»»

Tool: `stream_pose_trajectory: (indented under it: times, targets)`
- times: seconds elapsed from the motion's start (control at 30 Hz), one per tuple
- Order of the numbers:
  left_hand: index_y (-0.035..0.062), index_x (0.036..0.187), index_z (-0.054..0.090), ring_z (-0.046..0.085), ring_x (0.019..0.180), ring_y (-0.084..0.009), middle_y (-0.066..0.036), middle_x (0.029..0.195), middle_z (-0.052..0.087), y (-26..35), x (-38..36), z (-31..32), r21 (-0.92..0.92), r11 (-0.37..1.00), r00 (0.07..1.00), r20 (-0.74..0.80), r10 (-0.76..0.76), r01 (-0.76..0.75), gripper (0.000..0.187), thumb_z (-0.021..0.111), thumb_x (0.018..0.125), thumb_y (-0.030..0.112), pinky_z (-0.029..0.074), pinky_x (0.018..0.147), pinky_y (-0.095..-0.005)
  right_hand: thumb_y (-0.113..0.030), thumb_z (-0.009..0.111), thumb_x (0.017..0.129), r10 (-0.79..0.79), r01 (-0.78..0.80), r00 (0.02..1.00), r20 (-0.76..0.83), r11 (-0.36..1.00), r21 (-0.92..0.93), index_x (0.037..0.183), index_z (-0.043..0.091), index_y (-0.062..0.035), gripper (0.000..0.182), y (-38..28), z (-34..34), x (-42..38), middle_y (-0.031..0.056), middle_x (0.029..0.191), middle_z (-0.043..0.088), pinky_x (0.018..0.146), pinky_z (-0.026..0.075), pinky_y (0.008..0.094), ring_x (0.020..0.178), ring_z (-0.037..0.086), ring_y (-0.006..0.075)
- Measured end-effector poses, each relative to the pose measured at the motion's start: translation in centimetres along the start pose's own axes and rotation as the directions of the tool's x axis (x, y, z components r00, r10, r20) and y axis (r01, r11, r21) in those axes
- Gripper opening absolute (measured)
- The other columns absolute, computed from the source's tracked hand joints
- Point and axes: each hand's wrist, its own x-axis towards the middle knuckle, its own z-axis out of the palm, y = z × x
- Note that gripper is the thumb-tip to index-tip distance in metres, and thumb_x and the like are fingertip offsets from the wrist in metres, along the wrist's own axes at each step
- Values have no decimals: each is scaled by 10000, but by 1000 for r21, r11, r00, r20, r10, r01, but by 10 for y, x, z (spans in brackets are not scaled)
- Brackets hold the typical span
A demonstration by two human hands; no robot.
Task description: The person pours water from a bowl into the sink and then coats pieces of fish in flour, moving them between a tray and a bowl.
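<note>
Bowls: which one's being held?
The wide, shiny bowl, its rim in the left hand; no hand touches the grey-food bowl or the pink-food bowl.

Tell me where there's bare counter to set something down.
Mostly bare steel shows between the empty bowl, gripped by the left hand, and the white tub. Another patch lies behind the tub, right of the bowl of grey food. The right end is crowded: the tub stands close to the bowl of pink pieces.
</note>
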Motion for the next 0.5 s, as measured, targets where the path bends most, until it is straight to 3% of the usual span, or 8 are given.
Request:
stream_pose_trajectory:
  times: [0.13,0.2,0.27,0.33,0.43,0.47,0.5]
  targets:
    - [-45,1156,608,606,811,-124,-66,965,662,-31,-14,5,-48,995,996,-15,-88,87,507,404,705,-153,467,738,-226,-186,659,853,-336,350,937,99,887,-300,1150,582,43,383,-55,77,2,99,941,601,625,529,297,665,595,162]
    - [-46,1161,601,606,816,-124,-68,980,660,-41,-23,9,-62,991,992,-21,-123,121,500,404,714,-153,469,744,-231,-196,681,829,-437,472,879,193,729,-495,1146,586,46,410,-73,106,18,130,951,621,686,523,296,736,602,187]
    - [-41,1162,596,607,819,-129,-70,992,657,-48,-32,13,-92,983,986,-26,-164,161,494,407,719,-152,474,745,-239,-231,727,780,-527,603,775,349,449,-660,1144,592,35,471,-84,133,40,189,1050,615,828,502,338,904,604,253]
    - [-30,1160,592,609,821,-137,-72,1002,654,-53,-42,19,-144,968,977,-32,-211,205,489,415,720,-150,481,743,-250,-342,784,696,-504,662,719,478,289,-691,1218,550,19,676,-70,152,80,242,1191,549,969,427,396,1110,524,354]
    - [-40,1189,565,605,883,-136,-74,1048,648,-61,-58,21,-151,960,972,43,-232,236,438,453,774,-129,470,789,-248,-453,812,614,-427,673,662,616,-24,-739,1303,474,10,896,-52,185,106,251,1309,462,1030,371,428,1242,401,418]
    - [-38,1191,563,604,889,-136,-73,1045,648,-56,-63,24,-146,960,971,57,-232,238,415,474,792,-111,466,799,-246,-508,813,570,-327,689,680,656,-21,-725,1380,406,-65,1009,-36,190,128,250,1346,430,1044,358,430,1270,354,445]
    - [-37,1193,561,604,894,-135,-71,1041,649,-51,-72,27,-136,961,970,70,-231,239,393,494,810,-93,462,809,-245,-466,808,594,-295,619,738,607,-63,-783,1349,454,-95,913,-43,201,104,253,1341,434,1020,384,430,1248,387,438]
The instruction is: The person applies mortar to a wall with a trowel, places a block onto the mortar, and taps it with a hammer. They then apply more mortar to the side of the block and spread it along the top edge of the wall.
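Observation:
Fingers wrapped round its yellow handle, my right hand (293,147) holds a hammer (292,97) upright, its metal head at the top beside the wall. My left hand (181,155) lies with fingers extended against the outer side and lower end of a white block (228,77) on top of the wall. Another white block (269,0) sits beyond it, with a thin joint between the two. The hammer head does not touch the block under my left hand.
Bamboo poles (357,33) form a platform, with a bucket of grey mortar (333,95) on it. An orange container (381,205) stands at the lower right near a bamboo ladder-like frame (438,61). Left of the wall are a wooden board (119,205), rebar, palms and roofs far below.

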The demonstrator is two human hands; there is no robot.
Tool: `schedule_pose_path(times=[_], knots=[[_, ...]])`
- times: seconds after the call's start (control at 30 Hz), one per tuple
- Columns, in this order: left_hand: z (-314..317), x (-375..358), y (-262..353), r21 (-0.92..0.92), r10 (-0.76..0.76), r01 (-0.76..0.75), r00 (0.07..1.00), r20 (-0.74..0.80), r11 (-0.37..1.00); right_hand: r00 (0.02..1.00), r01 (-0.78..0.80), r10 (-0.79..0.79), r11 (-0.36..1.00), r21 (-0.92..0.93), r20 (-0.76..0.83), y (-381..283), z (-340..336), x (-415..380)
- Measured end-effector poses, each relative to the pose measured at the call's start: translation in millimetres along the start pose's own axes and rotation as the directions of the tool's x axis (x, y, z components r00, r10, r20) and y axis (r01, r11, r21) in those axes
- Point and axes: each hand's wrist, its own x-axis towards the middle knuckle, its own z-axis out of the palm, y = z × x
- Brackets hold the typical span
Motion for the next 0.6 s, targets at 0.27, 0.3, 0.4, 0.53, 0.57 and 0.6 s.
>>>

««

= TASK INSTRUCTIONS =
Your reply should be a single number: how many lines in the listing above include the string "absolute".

= ANSWER BOX =
2